* **Data excerpt**:
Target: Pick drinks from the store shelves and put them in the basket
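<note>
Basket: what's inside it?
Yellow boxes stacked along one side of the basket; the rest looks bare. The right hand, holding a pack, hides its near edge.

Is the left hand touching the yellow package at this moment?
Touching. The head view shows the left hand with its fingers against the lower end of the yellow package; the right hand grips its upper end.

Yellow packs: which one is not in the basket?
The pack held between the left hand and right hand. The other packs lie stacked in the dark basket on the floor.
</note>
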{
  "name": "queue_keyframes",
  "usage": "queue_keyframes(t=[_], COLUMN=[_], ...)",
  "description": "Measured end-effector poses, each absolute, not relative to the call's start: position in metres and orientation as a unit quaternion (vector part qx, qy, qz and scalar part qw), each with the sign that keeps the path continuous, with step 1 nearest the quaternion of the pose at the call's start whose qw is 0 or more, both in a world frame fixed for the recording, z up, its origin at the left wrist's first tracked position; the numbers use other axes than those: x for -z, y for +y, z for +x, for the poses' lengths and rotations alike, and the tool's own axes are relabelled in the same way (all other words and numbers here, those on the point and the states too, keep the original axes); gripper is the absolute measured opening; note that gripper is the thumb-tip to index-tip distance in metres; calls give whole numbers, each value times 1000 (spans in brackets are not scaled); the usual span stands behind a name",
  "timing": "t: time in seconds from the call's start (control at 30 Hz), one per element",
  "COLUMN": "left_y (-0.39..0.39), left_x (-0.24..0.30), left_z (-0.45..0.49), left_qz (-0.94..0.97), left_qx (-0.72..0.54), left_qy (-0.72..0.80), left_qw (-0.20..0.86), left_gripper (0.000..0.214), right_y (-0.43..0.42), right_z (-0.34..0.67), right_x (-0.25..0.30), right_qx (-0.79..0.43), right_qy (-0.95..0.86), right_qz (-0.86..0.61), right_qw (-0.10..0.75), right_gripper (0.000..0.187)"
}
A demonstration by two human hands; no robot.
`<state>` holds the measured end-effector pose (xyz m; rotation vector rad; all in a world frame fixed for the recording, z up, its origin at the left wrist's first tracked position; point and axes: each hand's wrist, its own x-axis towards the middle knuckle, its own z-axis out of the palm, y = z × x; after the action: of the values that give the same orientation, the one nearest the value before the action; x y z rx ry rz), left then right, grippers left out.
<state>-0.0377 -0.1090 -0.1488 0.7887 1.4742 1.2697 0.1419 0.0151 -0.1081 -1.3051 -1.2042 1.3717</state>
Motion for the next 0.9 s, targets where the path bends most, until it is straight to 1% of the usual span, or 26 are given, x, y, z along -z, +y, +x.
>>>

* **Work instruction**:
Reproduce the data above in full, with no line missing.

* **Result for this exercise**:
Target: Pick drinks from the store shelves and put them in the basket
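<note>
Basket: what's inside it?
Yellow boxes stacked along one side of the basket; the rest looks bare. The right hand, holding a pack, hides its near edge.

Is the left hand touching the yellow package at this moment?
Touching. The head view shows the left hand with its fingers against the lower end of the yellow package; the right hand grips its upper end.

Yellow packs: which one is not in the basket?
The pack held between the left hand and right hand. The other packs lie stacked in the dark basket on the floor.
</note>
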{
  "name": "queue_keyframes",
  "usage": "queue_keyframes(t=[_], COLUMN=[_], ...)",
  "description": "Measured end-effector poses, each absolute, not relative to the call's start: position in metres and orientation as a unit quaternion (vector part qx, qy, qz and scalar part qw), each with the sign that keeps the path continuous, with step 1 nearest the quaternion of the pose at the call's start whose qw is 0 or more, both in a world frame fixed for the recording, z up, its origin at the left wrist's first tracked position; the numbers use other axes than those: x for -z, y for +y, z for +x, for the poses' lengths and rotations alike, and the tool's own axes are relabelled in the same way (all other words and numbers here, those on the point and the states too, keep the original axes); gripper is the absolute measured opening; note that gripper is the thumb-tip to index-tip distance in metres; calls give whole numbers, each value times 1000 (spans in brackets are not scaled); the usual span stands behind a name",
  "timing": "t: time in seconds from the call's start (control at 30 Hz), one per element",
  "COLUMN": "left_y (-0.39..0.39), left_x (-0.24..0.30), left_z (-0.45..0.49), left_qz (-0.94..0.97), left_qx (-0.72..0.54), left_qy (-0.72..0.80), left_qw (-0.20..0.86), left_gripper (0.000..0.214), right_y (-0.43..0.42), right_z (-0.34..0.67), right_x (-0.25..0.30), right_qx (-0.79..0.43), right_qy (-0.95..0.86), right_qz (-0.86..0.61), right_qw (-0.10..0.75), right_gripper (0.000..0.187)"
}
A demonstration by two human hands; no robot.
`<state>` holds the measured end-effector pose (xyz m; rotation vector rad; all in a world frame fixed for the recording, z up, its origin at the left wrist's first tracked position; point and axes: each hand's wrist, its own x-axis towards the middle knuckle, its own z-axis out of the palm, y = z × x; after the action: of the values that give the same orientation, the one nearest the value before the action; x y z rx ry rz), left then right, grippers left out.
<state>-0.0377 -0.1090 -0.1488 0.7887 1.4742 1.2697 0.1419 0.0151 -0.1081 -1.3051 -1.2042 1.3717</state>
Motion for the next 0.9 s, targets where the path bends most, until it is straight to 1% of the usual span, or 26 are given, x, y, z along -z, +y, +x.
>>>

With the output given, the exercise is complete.